Any company engaging in sell-side M&A activities should consider the potential tax savings stemming from the recent enactment of state tax laws that allow entities classified as partnerships or S corporations for U.S. federal income tax purposes (“Pass-Through Entities”) to elect to pay entity-level state income tax (“PTE Tax”). In addition to the potential U.S. federal income tax savings that may arise as a result of such an election to pay PTE Tax on a Pass-Through Entity’s ordinary course operating income, such an election, under the right set of facts, may provide significant tax savings to owners of a Pass-Through Entity that disposes of its business in a transaction treated as an asset sale for U.S. federal income tax purposes.

Section 164(a)(3) of the Internal Revenue Code of 1986, as amended (the “Code”),[1] generally allows a taxpayer to deduct state and local income taxes paid or accrued by the taxpayer within a taxable year. The Tax Cuts and Jobs Act,[2] however, added Section 164(b)(6) to the Code, which imposes a $10,000 annual limitation on an individual taxpayer’s deduction of certain taxes (including state and local income taxes) for taxable years beginning after December 31, 2017, and before January 1, 2026 (the “SALT limitation”). Notably, in enacting Section 164(b)(6), Congress stated that “taxes imposed at the entity level, such as a business tax imposed on pass-through entities, that are reflected in a partner’s or S corporation shareholder’s distributive or pro-rata share of income or loss on a Schedule K-1 (or similar form), will continue to reduce such partner’s or shareholder’s distributive or pro-rata share of income as under present law.”[3]
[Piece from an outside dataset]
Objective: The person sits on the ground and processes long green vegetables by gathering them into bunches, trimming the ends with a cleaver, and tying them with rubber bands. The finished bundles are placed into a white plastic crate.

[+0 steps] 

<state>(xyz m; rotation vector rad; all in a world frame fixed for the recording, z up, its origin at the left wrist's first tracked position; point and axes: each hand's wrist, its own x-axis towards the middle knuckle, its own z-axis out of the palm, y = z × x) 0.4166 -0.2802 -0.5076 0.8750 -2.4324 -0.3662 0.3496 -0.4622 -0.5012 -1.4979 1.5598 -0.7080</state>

In response to the SALT limitation, more than a dozen states (including Alabama, Arkansas, Arizona, California, Colorado, Connecticut, Georgia, Idaho, Illinois, Louisiana, Maryland, Massachusetts, Minnesota, New Jersey, New York, Oklahoma, Rhode Island, South Carolina and Wisconsin) have enacted a mandatory or optional PTE Tax on Pass-Through Entities that do business in, or have income derived from, sources within the jurisdiction, or are otherwise required to file state income tax returns in the jurisdiction. If the Pass-Through Entity is subject to, or elects to be subject to, the PTE Tax, its owners, in preparing their state income tax returns, are generally permitted to claim an exclusion or credit for the owners’ shares of the PTE Tax paid by the Pass-Through Entity.[4]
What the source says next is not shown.